Her birthday obsession recently spawned an interesting conversation.
I was waiting for Serena to finish her business on the potty one day when she announced that she would be getting a penis on her next birthday. She pointed to her side, back near her right kidney, to indicate where her new appendage would be.
Interesting, I thought. I tried to keep a straight face while I composed my response.
I told Serena that penises are great, but vaginas are special too. (Please forgive the anatomical talk; we're big on correct names for body parts in our house. This has led to some awkward conversations at daycare, but that's another blog post.)

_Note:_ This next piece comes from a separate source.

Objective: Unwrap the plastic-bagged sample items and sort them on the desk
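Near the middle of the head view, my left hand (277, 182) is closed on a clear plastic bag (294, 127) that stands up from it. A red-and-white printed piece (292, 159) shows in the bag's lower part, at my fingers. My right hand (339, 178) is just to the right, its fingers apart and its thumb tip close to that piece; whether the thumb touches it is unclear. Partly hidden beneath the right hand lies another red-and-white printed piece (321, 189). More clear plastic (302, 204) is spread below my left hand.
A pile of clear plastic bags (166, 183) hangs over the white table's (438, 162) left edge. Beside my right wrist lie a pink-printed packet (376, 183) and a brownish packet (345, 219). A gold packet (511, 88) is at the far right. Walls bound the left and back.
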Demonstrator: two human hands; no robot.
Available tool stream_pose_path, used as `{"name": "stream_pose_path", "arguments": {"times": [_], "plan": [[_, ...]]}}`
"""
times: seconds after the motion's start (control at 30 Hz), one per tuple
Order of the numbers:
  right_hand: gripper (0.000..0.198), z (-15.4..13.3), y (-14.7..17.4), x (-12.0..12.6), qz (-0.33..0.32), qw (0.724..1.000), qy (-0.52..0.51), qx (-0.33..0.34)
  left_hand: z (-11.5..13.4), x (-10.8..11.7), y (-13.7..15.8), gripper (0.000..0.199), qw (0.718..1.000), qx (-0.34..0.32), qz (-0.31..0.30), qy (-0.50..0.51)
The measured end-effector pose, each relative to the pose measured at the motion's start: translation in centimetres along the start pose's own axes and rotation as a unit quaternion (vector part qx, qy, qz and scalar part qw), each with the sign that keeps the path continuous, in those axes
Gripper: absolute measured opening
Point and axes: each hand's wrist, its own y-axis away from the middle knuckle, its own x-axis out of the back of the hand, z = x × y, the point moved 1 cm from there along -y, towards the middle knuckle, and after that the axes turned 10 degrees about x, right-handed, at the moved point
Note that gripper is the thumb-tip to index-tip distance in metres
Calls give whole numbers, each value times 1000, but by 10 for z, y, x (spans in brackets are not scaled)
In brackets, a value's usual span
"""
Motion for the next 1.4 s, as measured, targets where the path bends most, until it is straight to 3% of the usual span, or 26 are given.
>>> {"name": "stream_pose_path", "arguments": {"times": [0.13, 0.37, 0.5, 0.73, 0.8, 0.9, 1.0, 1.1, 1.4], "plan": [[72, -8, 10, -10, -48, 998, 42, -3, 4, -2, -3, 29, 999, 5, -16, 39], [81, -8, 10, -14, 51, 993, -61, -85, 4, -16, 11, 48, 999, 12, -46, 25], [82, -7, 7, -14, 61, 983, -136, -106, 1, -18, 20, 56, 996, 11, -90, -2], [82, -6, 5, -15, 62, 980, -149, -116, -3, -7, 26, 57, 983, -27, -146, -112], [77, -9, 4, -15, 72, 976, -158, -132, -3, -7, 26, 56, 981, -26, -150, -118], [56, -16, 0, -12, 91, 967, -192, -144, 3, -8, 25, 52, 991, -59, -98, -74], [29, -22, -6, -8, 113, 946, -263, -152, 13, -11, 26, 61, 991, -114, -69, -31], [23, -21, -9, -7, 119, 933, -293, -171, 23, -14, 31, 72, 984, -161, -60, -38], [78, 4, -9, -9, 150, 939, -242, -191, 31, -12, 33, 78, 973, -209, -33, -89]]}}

'I know, Mama!" she said, as if this was the most obvious thing in the world. "I'm going to have a penis AND a vagina!"
I explained that people either have one or the other. When she asked why, I said that God chooses for us to have either a penis or a vagina when we are born.

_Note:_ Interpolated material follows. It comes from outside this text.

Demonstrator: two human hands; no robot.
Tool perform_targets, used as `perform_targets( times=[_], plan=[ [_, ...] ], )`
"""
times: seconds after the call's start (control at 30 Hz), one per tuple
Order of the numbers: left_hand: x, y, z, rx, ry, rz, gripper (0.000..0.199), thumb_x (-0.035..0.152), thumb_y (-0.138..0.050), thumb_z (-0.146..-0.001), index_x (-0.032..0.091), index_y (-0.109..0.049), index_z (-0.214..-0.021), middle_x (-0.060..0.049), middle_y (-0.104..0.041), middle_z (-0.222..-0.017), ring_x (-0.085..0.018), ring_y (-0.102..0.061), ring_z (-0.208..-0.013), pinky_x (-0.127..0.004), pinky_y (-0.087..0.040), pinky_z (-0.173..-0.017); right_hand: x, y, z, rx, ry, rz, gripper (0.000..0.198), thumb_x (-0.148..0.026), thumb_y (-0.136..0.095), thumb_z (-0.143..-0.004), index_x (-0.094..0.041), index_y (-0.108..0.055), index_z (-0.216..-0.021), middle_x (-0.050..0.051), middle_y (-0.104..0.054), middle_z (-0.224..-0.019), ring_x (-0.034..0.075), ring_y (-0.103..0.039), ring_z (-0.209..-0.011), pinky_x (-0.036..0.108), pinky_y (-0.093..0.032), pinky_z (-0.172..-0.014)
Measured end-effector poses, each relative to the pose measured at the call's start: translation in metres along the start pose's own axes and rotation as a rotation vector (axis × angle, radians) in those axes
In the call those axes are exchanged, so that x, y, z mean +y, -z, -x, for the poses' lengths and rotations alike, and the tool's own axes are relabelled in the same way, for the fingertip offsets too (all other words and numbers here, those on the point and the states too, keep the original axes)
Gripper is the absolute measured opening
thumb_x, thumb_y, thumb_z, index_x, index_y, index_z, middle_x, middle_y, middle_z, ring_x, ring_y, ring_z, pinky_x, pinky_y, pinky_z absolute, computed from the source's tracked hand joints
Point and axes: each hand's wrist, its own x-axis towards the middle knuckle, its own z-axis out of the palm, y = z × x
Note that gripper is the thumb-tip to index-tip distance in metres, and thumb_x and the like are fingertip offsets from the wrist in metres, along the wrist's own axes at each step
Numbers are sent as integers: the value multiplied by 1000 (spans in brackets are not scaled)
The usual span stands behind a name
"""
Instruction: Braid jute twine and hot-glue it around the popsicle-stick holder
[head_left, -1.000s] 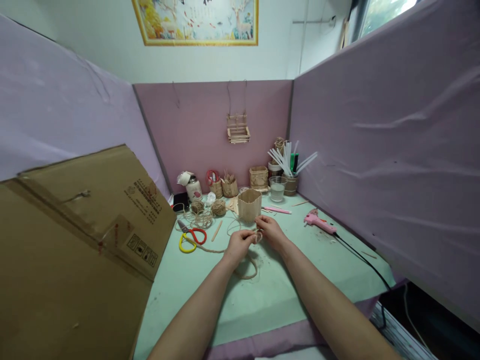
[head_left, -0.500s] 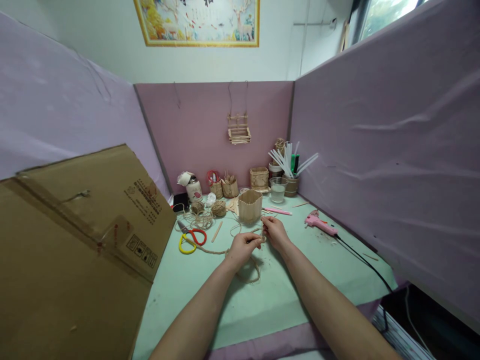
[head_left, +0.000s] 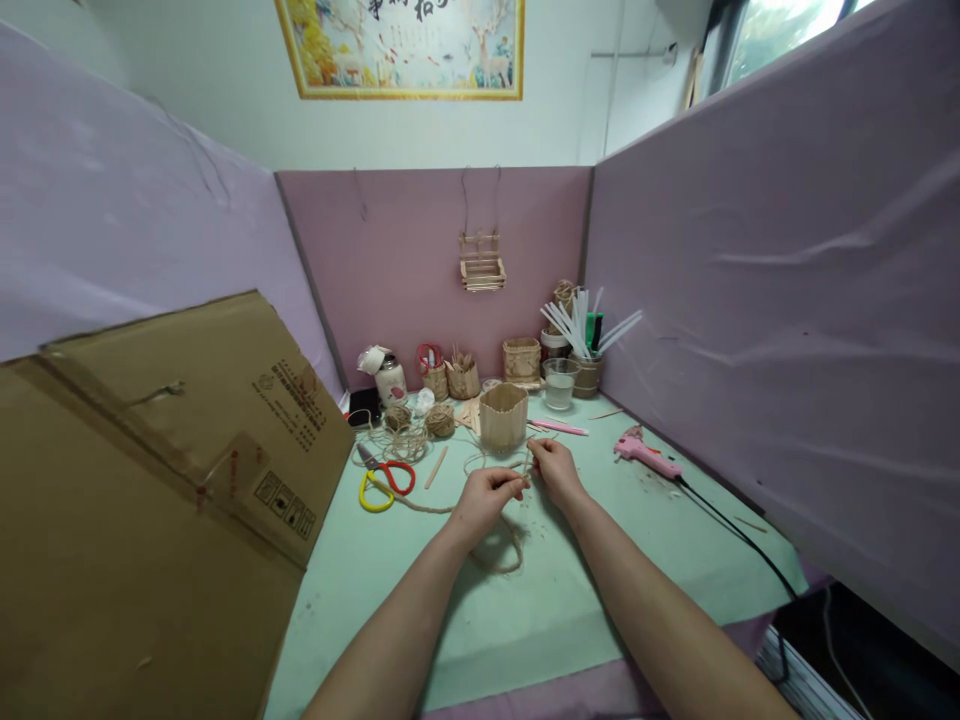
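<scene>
My left hand (head_left: 487,497) pinches a braided jute cord (head_left: 504,567), which loops below it on the table and trails left toward the scissors (head_left: 386,478). Just to the right, my right hand (head_left: 553,468) is closed in a pinch on a thin strand of the jute by the cord's end. The fingers hide most of that end. Directly beyond both hands stands a small container of upright wooden sticks (head_left: 503,418), touched by neither hand. The scissors have one red and one yellow handle loop and lie to the left of my hands.
A pink glue gun (head_left: 646,456) with a black cable lies at the right. Twine balls (head_left: 439,420), a cup of clear liquid (head_left: 559,384), a pink pen (head_left: 559,427) and stick holders line the back. A cardboard box (head_left: 172,480) fills the left side.
Both hands keep nearly the same place, with the right fingers slightly farther from the left ones. The whole view has shifted a little with the head.
</scene>
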Motion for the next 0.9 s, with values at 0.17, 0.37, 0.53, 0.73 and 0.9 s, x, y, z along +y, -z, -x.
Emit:
perform_targets(
  times=[0.17, 0.37, 0.53, 0.73, 0.9],
  plan=[
    [-2, 5, -4, 116, 8, 4, 26, 40, -67, -68, 14, -70, -68, -4, -64, -64, -17, -57, -68, -30, -44, -69, -3, 4, 0, 45, 122, 179, 39, -55, -57, -74, -21, -53, -56, -2, -49, -48, 15, -43, -50, 28, -31, -51],
    [-17, 16, -13, 306, -1, -80, 23, 36, -61, -73, 14, -70, -68, -3, -63, -64, -16, -57, -67, -28, -42, -68, -15, 1, 15, -14, 376, 306, 12, -29, -59, -74, -21, -55, -66, -1, -50, -64, 16, -45, -63, 28, -37, -63],
    [-25, 20, -16, 339, -41, -156, 23, 33, -59, -76, 14, -70, -71, -3, -65, -65, -16, -58, -65, -28, -44, -66, -20, -5, 31, -294, 800, 416, 31, -11, -50, -78, -22, -62, -104, 7, -54, -100, 18, -55, -82, 30, -48, -73],
    [-28, 21, -16, 334, -44, -248, 21, 27, -53, -79, 15, -71, -76, -3, -67, -68, -16, -59, -67, -27, -44, -66, -20, -7, 35, -336, 951, 581, 18, -20, -47, -93, -21, -65, -92, 7, -52, -94, 19, -55, -82, 31, -49, -72],
    [-31, 22, -16, 320, -52, -314, 20, 23, -54, -80, 15, -71, -73, -2, -65, -67, -15, -58, -67, -26, -43, -68, -19, -7, 33, -352, 861, 503, 19, -25, -48, -94, -21, -63, -83, 6, -57, -86, 21, -55, -82, 33, -45, -74]
  ],
)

Serena mulled this over. This seemed to her like a reasonable explanation, but she wasn't letting go of her request.
She was quiet for a few moments and then said authoritatively that Jesus said that she can have a penis too.

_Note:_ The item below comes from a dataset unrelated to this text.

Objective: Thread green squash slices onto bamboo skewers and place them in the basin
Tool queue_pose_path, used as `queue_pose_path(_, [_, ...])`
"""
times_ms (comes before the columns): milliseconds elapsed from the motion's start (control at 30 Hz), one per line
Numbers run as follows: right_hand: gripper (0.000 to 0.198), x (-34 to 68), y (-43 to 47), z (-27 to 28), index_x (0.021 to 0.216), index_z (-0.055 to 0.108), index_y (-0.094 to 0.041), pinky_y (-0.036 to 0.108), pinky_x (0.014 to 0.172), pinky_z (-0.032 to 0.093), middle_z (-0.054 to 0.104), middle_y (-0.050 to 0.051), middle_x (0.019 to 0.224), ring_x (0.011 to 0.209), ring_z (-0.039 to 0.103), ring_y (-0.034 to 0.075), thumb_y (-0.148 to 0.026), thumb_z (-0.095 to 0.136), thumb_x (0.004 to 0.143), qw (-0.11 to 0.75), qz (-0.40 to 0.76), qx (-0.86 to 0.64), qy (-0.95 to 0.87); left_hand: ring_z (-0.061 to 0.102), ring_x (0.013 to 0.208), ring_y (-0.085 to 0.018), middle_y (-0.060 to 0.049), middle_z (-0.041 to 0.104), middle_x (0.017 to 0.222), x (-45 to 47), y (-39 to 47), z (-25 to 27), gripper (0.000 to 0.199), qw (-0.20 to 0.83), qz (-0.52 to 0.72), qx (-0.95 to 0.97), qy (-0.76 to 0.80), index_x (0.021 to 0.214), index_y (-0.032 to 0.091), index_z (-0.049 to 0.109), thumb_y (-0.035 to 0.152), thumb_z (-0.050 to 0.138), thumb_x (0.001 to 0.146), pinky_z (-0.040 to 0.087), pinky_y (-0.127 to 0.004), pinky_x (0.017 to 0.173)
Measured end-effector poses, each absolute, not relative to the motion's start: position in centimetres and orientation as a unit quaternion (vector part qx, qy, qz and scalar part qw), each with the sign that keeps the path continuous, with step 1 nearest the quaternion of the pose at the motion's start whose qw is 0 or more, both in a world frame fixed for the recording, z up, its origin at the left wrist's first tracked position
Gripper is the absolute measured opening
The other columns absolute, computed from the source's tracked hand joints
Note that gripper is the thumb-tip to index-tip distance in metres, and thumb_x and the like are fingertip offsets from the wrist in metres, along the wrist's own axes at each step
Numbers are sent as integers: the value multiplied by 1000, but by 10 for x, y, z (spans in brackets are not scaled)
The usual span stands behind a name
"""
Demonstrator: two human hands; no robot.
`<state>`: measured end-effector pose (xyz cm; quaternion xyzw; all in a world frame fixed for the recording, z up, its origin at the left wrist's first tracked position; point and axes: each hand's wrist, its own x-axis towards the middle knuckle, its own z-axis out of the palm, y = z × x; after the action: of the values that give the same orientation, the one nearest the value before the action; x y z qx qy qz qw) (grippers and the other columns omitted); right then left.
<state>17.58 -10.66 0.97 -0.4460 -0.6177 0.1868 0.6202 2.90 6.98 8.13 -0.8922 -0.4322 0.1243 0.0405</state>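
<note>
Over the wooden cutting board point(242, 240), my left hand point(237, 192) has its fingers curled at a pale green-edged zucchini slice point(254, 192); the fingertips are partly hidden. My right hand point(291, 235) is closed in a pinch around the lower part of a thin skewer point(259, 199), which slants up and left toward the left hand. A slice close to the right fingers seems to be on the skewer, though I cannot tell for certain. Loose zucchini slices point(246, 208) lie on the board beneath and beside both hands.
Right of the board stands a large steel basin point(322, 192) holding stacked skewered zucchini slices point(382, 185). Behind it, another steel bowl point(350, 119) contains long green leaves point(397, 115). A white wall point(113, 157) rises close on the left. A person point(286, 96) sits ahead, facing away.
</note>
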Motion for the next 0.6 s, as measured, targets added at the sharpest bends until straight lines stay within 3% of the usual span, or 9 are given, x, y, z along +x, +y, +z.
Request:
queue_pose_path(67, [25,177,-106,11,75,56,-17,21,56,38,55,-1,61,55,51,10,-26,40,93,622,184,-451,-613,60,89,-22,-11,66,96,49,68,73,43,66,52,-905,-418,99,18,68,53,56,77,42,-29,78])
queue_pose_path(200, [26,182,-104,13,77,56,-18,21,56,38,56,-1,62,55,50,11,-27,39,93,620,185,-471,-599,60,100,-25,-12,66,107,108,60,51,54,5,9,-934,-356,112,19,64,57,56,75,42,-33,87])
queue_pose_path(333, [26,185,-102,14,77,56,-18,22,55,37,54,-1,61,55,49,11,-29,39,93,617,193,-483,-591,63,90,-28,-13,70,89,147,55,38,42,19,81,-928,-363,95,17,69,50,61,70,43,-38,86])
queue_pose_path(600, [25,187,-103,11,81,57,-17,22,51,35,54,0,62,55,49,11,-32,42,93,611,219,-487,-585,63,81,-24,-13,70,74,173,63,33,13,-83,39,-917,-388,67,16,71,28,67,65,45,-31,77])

Turns out that Jesus is much more sympathetic to transgender issues.
It was about at this point that my mother came in the bathroom to put away some towels. She had overheard the conversation from the next room. On her way out she smiled at me. With just a trace of revenge in her voice she whispered "You can't imagine how much I'm enjoying this."
By now Serena was in the shower. She continued to talk about the new penis she was getting for her birthday. Now that she had escalated the issue to Jesus, she was confident that it was a sure thing.
She launched into a stream of consciousness monologue (as she often does) in her sweet, high, singsong voice.
"I said to Je-suuus, can I have a pe-niiis, and he said OK!!!"
After her shower, the penis talk petered out, so to speak, but it's come up again from time to time. If you ask her, I'm sure she'll tell you that her new penis will arrive on or before mid-November.
I'm not sure what this means. Does she just want to be able to write her name in the snow (we were in Michigan at the time, after all), or is there something more?
Maybe someday I'll look back on this conversation as the first time that Serena verbalized her desire to be a man. Maybe it's natural body curiousity. Maybe she's just feeling outnumbered by the penis-sporting majority in our house. I know I do from time to time.
There are a couple of bright sides to this incident: first, it's a good blackmail story for when she's older, and secondly, I admire her debating skills. It's not every three-year-old who can top God in an argument.
I just hope there's enough time between now and her November birthday for her to forget about her request. I might give in to two birthday parties, but for a new penis she's on her own.